Samb-Spezia, l’obiettivo è conquistare punti
Boscaglia sa che la squadra deve ancora raggiungere la migliore condizione fisica, ma indica chiaramente la strada da seguire contro lo Spezia.
«Siamo consapevoli che dobbiamo migliorare sotto questo aspetto. Alcune squadre sono già al massimo della forma, noi dobbiamo ancora arrivarci. Però adesso dobbiamo portare punti a casa. Affrontiamo una formazione che ha fatto un buon mercato ed è scesa di categoria: servirà una grande prestazione».
Il tecnico chiede ai suoi giocatori di trasformare la delusione accumulata in energia positiva: «Dobbiamo trasformare la rabbia emotiva che abbiamo dentro e portarla in campo, cercando di vincere in ogni modo e sfruttando al meglio le occasioni che creeremo».
La polemica sugli orari: “Bisognerebbe ascoltare le società”
Uno dei temi affrontati riguarda il calendario e l’orario della partita, fissata alle ore 15:00 dopo una serie di trasferte impegnative.
«È assurdo giocare alle tre del pomeriggio dopo due viaggi così lunghi. Siamo stati ad Altamura di mercoledì dopo essere già andati a Sassari e aver disputato il primo turno di Coppa in trasferta. Non so quali siano le motivazioni dietro certe decisioni, forse i diritti televisivi, ma chi prende queste scelte dovrebbe ascoltare maggiormente le società».
Difesa da registrare, ma una squadra costruita per attaccare
Boscaglia analizza anche il rendimento della squadra, soffermandosi sui gol subiti nelle prime uscite stagionali.

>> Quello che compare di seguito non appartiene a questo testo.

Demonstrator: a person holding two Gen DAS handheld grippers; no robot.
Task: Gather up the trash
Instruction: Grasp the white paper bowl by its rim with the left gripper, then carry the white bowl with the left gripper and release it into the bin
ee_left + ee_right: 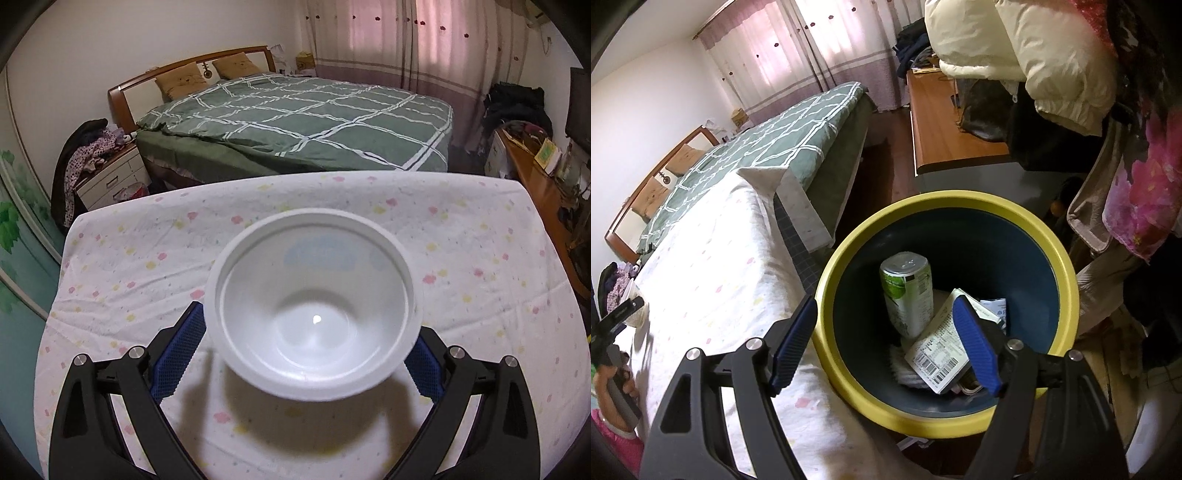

«Abbiamo costruito una squadra per fare bene entrambe le fasi. Rispetto allo scorso anno, quando difendevamo bene ma producevamo meno, oggi abbiamo giocatori con caratteristiche più offensive».
Una scelta tattica che comporta qualche rischio: «Quando giochi in modo propositivo può capitare di concedere qualcosa. Stiamo lavorando sulle marcature preventive e soprattutto sulla capacità di reagire subito quando perdiamo palla. Serve una grande condizione fisica, ma è solo questione di tempo».
Mercato promosso: “La società mi ha dato una squadra importante”
Il tecnico rossoblù si dice soddisfatto del lavoro svolto dalla società durante il mercato.
«Per il budget che abbiamo devo ringraziare la società per la squadra che mi ha messo a disposizione. Non posso chiedere giocatori da 400 mila euro di ingaggio, sarebbe da irresponsabili. Se mi avessero chiesto se avrei voluto Di Nardo avrei detto sì, ma so quali sono le possibilità del club. Sono soddisfatto».
Tunjov e Machin ancora non al top
Infine un aggiornamento sulle condizioni dei nuovi arrivati e sugli indisponibili. Contro lo Spezia mancheranno Zini, squalificato, e Nicoli, fermato da un piccolo problema fisico accusato nella trasferta di Sassari.
Su Tunjov e Machin, Boscaglia non si sbilancia: «Sono giocatori importanti, ma non hanno ancora la partita intera nelle gambe. Oggi con i cinque cambi non esistono più titolari e riserve: tutti devono essere pronti quando vengono chiamati in causa». Disponibile invece il centravanti Magnaghi, anche se non ancora pronto per disputare tutti i novanta minuti, che era in panchina con il Campobasso al “Picco” nella sfida vinta dallo Spezia con il rigore di Mazzocchi e ora ritrova nuovamente le Aquile dopo il trasferimento di lunedì scorso a San Benedetto del Tronto.